╭─ Data shown

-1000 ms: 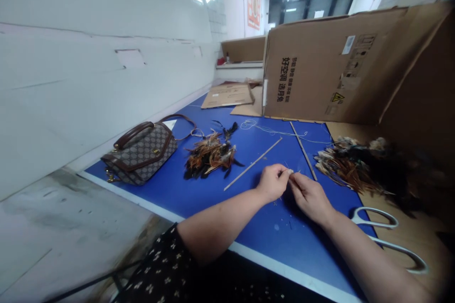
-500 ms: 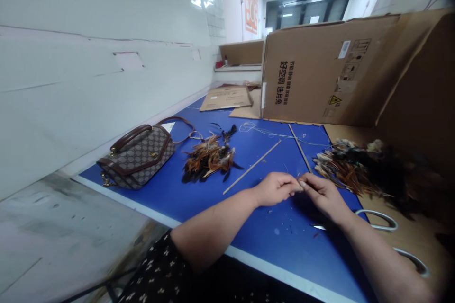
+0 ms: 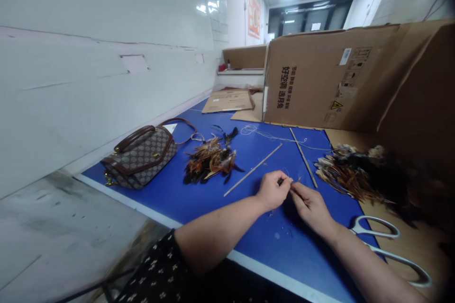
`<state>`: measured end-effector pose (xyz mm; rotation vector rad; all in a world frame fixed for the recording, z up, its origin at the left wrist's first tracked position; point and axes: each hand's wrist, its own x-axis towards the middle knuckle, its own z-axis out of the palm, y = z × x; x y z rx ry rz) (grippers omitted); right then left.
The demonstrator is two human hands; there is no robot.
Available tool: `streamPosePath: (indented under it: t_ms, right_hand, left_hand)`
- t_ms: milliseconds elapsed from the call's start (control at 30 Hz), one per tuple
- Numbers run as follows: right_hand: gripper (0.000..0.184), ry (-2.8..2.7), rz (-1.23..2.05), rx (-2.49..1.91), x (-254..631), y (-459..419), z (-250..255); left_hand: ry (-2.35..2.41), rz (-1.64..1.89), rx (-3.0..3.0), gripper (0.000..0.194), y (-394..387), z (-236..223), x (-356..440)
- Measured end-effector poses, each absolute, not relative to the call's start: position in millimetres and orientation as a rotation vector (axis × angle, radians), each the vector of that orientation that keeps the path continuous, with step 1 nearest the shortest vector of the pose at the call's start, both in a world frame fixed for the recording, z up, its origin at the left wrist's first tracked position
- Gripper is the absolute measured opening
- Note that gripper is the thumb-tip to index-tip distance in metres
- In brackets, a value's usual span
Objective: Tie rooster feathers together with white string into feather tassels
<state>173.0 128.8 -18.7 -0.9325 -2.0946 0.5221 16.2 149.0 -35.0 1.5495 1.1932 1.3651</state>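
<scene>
Over the blue table, my left hand is closed with its fingertips pinched on something too small to make out. My right hand meets it fingertip to fingertip, also pinched; what lies between its fingers is hidden. A bundle of brown and black feathers lies left of my hands. To the right, a larger pile of feathers rests partly on cardboard. Scissors with light grey handles lie beside my right forearm, their blades hidden under it.
Two thin strips, one slanting and one farther right, lie on the table near thin string. A brown patterned handbag stands by the wall. A big cardboard box blocks the back right; flat cardboard lies behind.
Both hands have shifted slightly left and stay together at the fingertips. My left fingers are more curled. More of the scissors' handles shows beside my right forearm.
</scene>
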Motion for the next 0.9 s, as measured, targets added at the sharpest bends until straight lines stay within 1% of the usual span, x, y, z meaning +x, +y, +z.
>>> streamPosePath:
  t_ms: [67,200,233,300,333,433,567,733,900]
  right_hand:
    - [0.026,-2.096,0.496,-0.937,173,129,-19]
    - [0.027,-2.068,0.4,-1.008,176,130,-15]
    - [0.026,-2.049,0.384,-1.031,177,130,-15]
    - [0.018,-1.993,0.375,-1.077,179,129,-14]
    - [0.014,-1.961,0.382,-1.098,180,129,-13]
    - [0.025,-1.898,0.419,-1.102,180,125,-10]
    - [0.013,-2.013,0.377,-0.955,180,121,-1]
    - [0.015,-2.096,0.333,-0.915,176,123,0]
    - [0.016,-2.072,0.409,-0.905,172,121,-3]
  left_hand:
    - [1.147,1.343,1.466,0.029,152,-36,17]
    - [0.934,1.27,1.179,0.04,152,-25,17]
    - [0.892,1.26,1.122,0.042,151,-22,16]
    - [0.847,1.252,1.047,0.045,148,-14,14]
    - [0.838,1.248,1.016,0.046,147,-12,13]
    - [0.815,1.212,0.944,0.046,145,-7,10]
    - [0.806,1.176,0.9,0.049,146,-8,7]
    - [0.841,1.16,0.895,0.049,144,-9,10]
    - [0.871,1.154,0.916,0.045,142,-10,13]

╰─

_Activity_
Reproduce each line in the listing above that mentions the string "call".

_Answer to the problem_
- t_ms: milliseconds elapsed from the call's start (control at 30 Hz), one per tuple
- Measured end-effector poses, each absolute, not relative to the call's start: position in millimetres and orientation as a rotation vector (axis × angle, radians), each the vector of that orientation that keeps the path continuous, with step 1 nearest the shortest vector of the pose at the call's start, both in a world frame fixed for the recording, z up, its origin at the left wrist's first tracked position

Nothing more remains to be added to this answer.